Employees are just as set in their convictions. Half of 750 tech workers surveyed by Morning Consult in 2022 said they would rather quit than have their employer monitor them. Meanwhile, 61% of American workers oppose tracking of their movements at work, according to a Pew Research study in 2023.
Still, the Electronic Communications Privacy Act allows monitoring of employees for legitimate business reasons and with the worker’s consent.
There are no shortage of tech tools to keep track of workers toiling on tech products. Monitoring employees can be up close and personal — from technology that tracks desk presence and room occupancy — to indoor movement and behavior of the people working inside a building.
Solutions abound. Spacewell makes motion sensors that can be placed under desks, in ceilings and at doorways. Heat sensors and low-resolution visual sensors show which desks and rooms are being used. Locatee uses existing badge and device data via Wi-Fi and LAN to monitor time spent by workers at desks and on specific floors.
On a wider scale, Logitech Inc. recently demonstrated its millimeter-wave radar spot sensors designed to show employers whether rooms are being used and which rooms are in the most use.
Cisco Systems Inc.’s Spaces cloud platform has produced 24.7 trillion location data points after digitizing 11 billion square feet of enterprise locations.

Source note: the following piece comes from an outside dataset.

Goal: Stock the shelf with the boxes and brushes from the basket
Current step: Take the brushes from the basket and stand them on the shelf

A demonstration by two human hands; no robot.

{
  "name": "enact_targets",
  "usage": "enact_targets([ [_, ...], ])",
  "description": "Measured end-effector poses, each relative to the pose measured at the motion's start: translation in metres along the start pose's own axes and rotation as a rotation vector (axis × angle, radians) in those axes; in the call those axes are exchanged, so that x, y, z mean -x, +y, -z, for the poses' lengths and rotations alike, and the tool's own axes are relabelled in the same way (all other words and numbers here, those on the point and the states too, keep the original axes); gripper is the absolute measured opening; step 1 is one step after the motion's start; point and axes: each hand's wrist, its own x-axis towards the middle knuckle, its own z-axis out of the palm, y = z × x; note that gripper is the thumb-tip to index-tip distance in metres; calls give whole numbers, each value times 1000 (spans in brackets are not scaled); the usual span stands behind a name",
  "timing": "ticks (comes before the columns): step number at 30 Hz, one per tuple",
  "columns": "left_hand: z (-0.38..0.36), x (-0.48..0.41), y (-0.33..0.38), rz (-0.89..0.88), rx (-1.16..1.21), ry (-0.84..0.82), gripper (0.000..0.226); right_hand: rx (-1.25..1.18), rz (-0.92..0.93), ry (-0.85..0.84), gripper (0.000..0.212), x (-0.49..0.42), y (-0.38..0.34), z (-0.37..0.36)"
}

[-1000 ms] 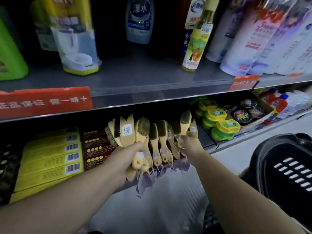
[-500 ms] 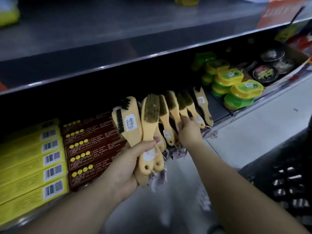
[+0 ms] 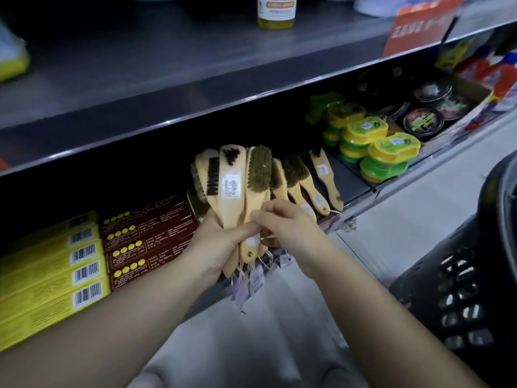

The system, which incorporates video footage from Cisco security cameras and WebEx video conferencing hardware, is used by more than 8,800 businesses worldwide including WeWork, InterContinental Hotels Group, and NHS Foundation to spot anomalies in occupancy patterns.
Juniper Networks Inc.’s Mist is an indoor tracking system that uses Wi-Fi networks and Bluetooth beacons to locate people, connected devices and Bluetooth tagged badges on a real-time map, with the option of up to 13 months of historical data on worker behavior.
To put it bluntly, office workers have plenty of company in the form of gadgets and surveillance tools to monitor them before robots and agentic AI become their virtual co-workers.
But in collecting so much information on workers, companies increasingly face security risks. The average cost of a data breach reached $4.88 million last year, and the liability is essentially unlimited. They point to the “Mother of All Breaches” a year ago when more than 26 billion records from LinkedIn, X, Adobe Inc., Tencent and others were exposed.
“Surveillance tech that tracks keystrokes, mouse movements, and locations to enforce RTO isn’t just invasive — it’s an absolute goldmine for hackers,” Joshua Burgin, chief product officer of Upwind, said in an email. “Storing this extremely sensitive data centrally creates a massive security risk. If attackers breach RTO-tracking surveillance systems for large companies, they don’t just get credentials; they obtain behavioral blueprints for every employee, useful for extortion, impersonation, and deeper attacks. The more companies collect, the bigger the bullseye they paint on themselves.”